Created in the 1970s on a diet of anti-heroes and Clint Eastwood’s grizzled chin, Judge Joe Dredd patrols Mega City One dispensing justice as judge, jury and sometimes overly creative executioner. With the first film outing in 1995 an overstyled  (to quote Clint from Heartbreak Ridge) ‘clusterfuck’; this version had to distinguish itself from that Jean Paul Gaultier festival to hook back the fans.

Urban, starring as the main man, managed to do this well before release with the reveal that Dredd does in fact keep his helmet on. In a society that seems to revel in what gets taken off it’s refreshing to see art that values restraint, reserve and the beauty of understatement.

This reserve does not extend to the violence. This is Mega City One as the spotty youth to which I belonged imagined it. It hurts the eye to watch the misery and cheap life flow through the cracks in the radiation-stained concrete one minute and experience the magical drug-filled bliss the next.

Through this world of pitiful contradiction Dredd strides like a constant. The man’s presence is such that as his dialogue becomes ever more truncated, his impact increases to the extent he can deliver one liners without a word.

Alongside him is rookie judge Anderson (Thirlby): psychic and damaged, she is a perfect counterpoint for Dredd.
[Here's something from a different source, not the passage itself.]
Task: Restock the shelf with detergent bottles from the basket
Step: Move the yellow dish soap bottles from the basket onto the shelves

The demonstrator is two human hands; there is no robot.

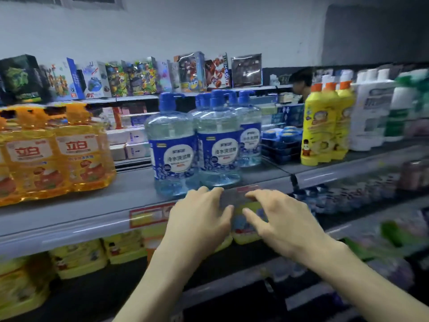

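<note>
Hovering at the shelf edge, the left hand and right hand hold nothing, fingers spread; each should probably ease a blue detergent bottle squarely back.

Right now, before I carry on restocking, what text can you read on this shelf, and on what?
"立白": white labels of the orange translucent detergent bottles.
"冷水洗洁精", probably: blue labels of the clear blue-capped detergent bottles.
"NGSHUI", sideways and partial: red-and-white toy box.
Too blurred to read: red price tags on the grey shelf rail; labels of the yellow bottles.
</note>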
With an earnest desire to ‘make a difference’ the struggle to reconcile her vision of justice with the absolutes of the world of 2000AD gives the film a depth that takes it beyond actioner and into social and moral commentary.
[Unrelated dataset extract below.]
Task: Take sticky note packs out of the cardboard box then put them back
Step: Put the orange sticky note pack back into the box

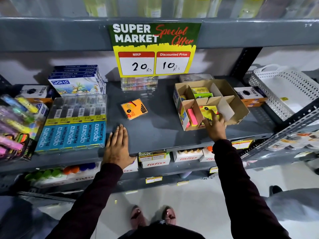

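Observation:
A cardboard box (pixel 240 107) with card dividers stands on the grey shelf (pixel 155 131) at the right. Inside it are a pink pack (pixel 192 116), a yellow pack (pixel 208 110) and a green-yellow pack (pixel 201 93) further back. An orange sticky note pack (pixel 134 109) lies alone on the shelf, left of the box. My right hand (pixel 214 126) reaches into the box's front middle compartment, fingers on the yellow pack; whether it grips the pack I cannot tell. My left hand (pixel 117 145) rests flat and open on the shelf's front edge.
Blue Apsara pencil boxes (pixel 72 133) and Doms boxes (pixel 77 81) fill the shelf's left. A price sign (pixel 153 49) hangs overhead, clear cases (pixel 139 83) beneath it. A white perforated basket (pixel 283 90) stands at the right. Lower shelves hold Fitfizz cartons (pixel 155 163).

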A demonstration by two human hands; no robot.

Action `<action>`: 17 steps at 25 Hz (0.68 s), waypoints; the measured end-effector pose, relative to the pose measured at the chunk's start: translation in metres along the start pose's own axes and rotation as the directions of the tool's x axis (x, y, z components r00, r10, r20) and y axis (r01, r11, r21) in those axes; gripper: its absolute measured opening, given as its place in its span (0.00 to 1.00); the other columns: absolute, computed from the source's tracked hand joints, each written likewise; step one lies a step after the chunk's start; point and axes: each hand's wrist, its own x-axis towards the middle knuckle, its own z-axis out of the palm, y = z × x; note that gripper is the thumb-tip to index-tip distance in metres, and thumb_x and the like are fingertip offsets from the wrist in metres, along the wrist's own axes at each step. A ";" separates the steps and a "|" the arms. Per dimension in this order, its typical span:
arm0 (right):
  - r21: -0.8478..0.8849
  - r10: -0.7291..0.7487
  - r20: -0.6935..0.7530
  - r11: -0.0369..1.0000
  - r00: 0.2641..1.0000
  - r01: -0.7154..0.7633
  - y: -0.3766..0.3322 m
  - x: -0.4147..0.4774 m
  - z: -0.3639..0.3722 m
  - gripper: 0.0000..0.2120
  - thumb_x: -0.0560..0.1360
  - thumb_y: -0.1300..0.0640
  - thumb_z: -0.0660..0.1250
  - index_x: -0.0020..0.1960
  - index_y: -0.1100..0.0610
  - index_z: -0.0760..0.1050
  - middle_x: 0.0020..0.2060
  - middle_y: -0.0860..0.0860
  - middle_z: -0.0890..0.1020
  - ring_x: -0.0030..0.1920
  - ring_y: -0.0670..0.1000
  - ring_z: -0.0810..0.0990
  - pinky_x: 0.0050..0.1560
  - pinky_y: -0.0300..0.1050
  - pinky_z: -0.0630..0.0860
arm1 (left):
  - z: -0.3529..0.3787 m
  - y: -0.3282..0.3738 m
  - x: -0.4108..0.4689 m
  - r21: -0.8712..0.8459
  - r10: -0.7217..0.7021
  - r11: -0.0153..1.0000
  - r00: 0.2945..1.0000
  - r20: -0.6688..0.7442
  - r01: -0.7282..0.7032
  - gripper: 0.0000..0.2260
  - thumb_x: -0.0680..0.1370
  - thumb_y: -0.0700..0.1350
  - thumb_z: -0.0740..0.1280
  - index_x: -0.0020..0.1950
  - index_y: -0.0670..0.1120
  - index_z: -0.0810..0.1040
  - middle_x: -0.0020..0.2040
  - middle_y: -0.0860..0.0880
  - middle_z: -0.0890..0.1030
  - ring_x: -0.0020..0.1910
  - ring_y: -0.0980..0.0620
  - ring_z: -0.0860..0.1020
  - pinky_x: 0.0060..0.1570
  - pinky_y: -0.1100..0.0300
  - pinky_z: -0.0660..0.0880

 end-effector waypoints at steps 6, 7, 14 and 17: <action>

With a plot centred on Anderson’s first and possibly last day on the job, her character is set directly against the deliciously deviant Lena Hedley as drug lord Ma Ma. Almost a mirror to each other, both characters are scarred by the nightmare future and pushed either side of the law.

Dredd occupies the centre: implacable, unreadable. Like Harry Callaghan before him, if we ever asked him why he did what he did, day after day, year after year, well, we’d never believe him if he told us.